Matt Taibbi: Bank Of America CEO Brian Moynihan's Deposition Features Epic Stonewalling

Matt Taibbi Slams Bank Of America CEO For Massive Stonewalling Effort
NEW YORK - OCTOBER 28: Matt Taibbi attends the Huffington Post 2010 'Game Changers' event at Skylight Studio on October 28, 2010 in New York, City. (Photo by Neilson Barnard/Getty Images)
NEW YORK - OCTOBER 28: Matt Taibbi attends the Huffington Post 2010 'Game Changers' event at Skylight Studio on October 28, 2010 in New York, City. (Photo by Neilson Barnard/Getty Images)

Bank of America's CEO is pretending to be an idiot to try to get out of paying up in a major lawsuit, according to Matt Taibbi.

In a blog post published Tuesday, the Rolling Stone writer mocks BofA CEO Brian Moynihan's testimony in a huge mortgage fraud case.

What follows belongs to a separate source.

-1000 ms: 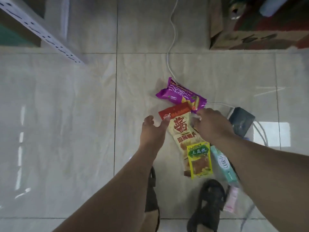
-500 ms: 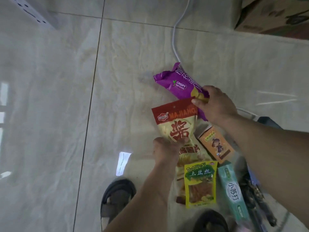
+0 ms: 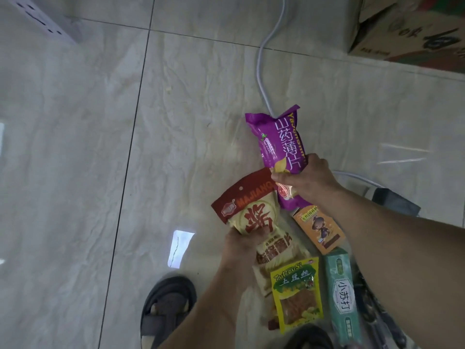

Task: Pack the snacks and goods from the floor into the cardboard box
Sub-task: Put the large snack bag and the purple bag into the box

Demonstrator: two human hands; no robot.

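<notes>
Two hands busy: left hand [image 3: 241,244] grips red-cream pouch [image 3: 254,217], right hand [image 3: 308,181] purple bag [image 3: 279,144]; cardboard box [image 3: 412,28] cropped.

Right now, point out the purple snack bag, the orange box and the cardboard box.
purple snack bag [image 3: 279,139]: head view, upper front panel.
orange box [image 3: 319,229]: head view, printed top face.
cardboard box [image 3: 412,28]: head view, printed side wall.

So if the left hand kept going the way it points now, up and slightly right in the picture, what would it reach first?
Probably the right hand, which grips the purple snack bag just past the top of the red and cream pouch that the left hand holds. Depth is unclear, so it might pass underneath.
</notes>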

The deposition "will go down as one of the great Nixonian-stonewalling efforts ever," Taibbi writes. "The entire time, the Bank of America CEO presents himself as a Being There-esque cipher who was placed in charge of a Too-Big-To-Fail global banking giant by some kind of historical accident beyond his control, and appears to know little to nothing at all about the business he is running."

Moynihan was questioned in a May deposition, but the transcript was just released this week. In the 229-page document, the BofA CEO says over and over that he doesn't remember anything about Countrywide, which recently was the country's largest lender. Acquired by BofA in 2008 in one of the worst deals of all time, Countrywide is the most famous offender in the mortgage meltdown that sparked the Great Recession.

MBIA, which insured mortgage securities backed by subprime Countrywide loans, sued BofA in 2008, claiming that its Countrywide subsidiary lied about the quality of its mortgages.

This is not the first time that Taibbi has bashed Bank of America. He wrote in a Rolling Stone article in March that BofA bankers are "self-appointed royalty...just as dumb and inbred as the real thing, and every bit as expensive to support."

BofA's Countrywide acquisition cost the banking giant $4 billion in 2008. The disgraced lender has gone on to cost BofA more than $40 billion in losses, settlements and legal expenses.